* EXERCISE GOAL *
Using the listing below, print the line containing "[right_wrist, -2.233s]", the line containing "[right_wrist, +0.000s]", and each line between them, exactly and nothing else. Pictures stay out of the print.

* EXERCISE INPUT *
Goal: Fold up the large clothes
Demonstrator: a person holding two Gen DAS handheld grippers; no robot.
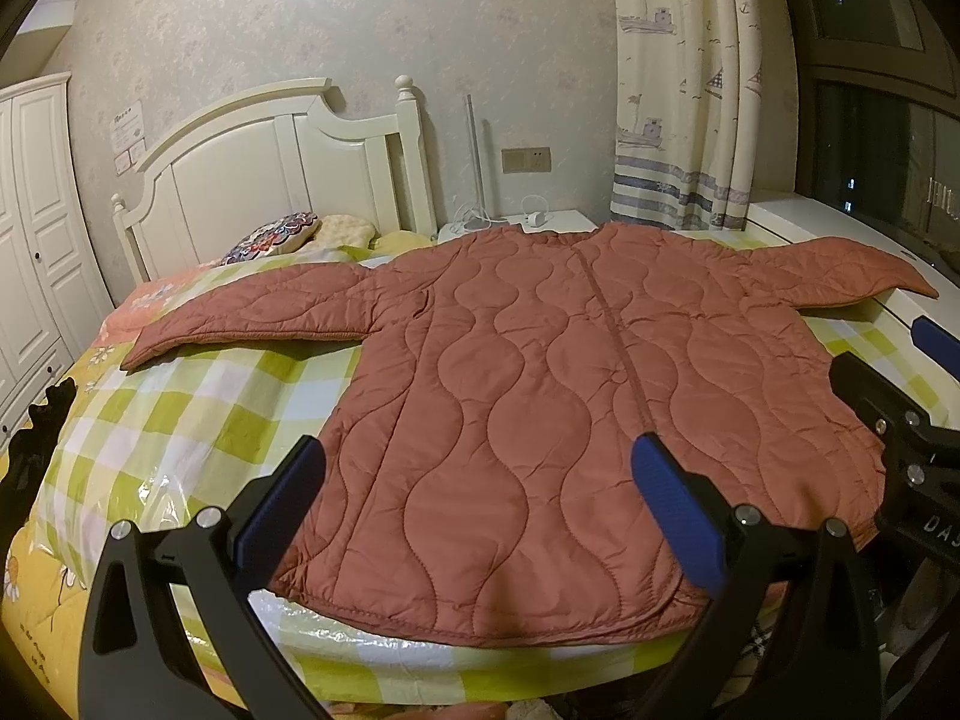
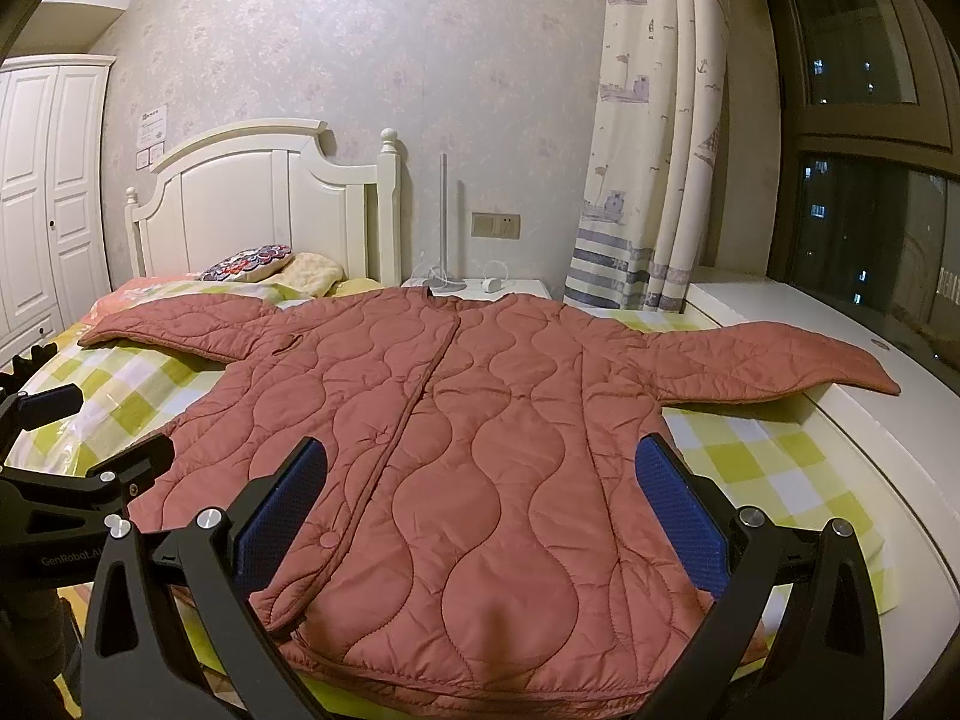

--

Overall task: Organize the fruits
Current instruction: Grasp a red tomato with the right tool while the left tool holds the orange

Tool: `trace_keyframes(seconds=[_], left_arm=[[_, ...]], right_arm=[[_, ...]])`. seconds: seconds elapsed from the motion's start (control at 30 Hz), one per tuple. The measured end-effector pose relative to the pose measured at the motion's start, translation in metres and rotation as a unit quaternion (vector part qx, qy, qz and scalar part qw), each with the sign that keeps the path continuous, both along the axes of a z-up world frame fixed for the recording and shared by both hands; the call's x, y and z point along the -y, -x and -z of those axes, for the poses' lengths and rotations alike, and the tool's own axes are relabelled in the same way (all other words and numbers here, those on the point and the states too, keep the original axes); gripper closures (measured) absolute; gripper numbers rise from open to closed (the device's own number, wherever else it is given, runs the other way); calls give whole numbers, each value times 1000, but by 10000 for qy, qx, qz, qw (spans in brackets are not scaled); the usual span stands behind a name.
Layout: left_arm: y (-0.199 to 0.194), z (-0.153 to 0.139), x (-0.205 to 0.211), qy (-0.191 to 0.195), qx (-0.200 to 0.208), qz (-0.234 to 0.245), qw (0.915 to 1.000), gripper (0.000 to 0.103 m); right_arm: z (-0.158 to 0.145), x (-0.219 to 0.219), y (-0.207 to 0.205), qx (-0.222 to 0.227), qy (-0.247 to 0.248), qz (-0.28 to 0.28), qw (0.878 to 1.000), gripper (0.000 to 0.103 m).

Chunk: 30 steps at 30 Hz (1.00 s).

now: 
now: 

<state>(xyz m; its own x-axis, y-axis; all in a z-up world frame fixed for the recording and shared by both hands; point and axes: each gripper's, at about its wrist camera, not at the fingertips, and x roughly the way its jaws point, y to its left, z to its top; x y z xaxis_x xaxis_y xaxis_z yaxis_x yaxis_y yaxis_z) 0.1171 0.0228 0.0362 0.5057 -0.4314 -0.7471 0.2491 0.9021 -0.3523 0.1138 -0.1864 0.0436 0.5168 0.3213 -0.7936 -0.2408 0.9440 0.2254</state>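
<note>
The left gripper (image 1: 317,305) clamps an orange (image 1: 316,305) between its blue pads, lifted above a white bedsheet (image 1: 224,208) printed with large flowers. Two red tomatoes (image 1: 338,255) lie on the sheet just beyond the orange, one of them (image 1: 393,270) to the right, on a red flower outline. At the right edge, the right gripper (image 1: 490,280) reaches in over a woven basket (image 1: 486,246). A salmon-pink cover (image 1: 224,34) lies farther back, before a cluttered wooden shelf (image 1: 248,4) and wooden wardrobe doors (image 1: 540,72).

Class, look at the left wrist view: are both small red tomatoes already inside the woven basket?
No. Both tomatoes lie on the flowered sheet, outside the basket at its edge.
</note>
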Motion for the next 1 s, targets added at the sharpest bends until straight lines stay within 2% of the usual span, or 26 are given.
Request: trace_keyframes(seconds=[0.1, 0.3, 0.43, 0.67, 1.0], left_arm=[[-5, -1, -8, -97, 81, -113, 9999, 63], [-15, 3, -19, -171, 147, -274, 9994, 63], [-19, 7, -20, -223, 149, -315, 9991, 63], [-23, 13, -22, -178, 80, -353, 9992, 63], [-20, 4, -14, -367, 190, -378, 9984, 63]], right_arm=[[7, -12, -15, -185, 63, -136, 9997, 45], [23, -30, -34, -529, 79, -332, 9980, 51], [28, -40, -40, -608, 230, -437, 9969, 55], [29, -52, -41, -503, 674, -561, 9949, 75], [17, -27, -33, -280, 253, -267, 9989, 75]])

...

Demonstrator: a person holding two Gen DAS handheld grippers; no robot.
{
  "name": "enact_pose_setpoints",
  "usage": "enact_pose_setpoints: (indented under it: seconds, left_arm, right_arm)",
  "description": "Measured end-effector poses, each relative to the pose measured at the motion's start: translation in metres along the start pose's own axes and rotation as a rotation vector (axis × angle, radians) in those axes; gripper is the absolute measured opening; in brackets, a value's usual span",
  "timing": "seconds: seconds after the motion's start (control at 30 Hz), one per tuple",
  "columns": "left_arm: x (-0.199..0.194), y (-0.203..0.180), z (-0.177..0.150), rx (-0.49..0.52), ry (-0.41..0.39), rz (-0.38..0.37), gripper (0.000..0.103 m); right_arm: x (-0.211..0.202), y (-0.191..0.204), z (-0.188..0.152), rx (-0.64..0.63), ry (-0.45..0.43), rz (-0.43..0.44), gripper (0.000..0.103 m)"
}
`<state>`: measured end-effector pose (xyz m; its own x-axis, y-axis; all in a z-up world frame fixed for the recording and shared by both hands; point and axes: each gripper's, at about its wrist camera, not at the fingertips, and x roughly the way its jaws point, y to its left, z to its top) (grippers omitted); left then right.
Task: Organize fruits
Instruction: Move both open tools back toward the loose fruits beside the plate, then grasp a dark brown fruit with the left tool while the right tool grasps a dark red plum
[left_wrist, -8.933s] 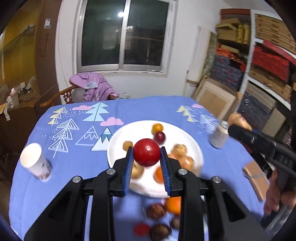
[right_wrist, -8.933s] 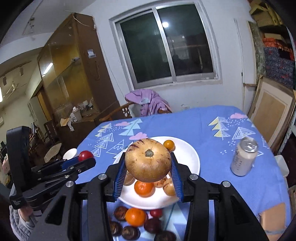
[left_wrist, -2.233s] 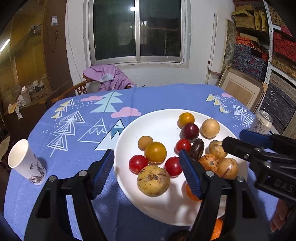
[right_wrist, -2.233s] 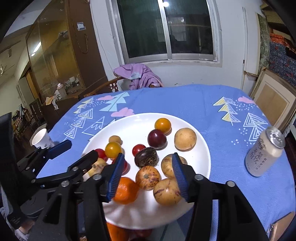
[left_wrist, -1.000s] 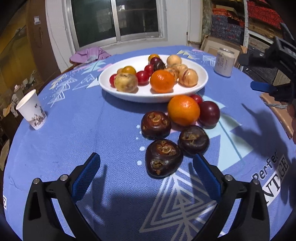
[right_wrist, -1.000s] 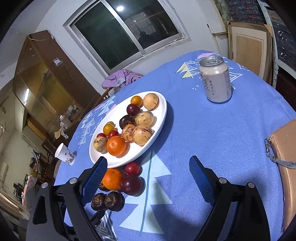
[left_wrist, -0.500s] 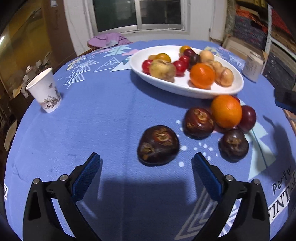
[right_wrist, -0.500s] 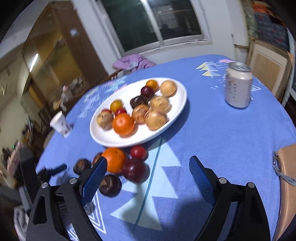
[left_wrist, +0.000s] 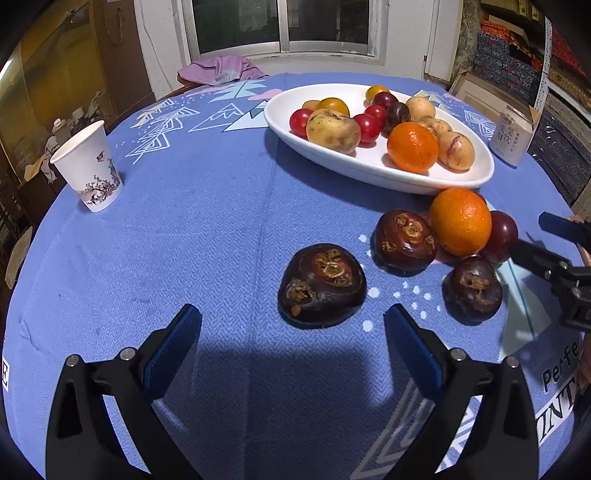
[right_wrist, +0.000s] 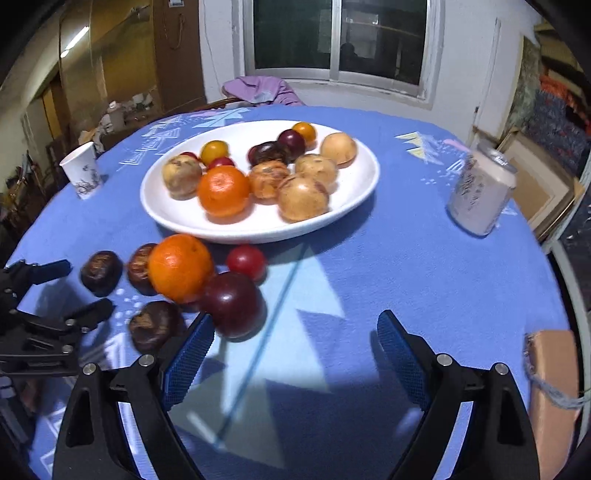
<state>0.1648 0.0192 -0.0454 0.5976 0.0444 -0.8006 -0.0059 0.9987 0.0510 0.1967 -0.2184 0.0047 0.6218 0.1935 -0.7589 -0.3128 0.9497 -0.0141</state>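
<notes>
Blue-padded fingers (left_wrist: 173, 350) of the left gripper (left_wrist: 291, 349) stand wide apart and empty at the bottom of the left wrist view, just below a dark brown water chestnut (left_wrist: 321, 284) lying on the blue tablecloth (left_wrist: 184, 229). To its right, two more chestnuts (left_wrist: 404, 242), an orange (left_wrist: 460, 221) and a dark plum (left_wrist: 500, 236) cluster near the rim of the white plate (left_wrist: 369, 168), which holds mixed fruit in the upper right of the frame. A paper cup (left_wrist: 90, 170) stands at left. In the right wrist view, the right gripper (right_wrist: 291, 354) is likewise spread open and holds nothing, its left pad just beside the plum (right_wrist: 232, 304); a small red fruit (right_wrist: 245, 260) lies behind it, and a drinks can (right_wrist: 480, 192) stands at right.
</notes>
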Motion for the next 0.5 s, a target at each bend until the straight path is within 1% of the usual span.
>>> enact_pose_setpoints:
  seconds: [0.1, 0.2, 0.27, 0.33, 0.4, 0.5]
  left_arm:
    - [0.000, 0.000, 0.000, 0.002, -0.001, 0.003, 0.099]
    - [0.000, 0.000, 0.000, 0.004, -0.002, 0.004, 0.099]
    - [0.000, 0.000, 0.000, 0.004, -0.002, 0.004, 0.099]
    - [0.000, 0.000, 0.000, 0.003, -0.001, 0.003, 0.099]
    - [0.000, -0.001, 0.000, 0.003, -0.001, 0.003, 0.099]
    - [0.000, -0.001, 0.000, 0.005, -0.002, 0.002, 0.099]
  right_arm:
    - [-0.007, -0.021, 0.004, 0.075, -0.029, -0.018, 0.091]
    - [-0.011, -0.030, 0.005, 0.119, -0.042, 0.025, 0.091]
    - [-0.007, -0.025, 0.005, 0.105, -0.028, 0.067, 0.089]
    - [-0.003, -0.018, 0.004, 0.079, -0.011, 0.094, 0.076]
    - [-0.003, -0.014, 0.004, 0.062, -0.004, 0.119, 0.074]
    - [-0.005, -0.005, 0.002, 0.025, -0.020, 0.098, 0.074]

* ANSWER TO THIS EXERCISE *
[right_wrist, -2.233s] 
[left_wrist, -1.000s] 
[right_wrist, -1.000s] 
[left_wrist, -0.500s] 
[right_wrist, -0.500s] 
[left_wrist, +0.000s] 
[right_wrist, +0.000s] 

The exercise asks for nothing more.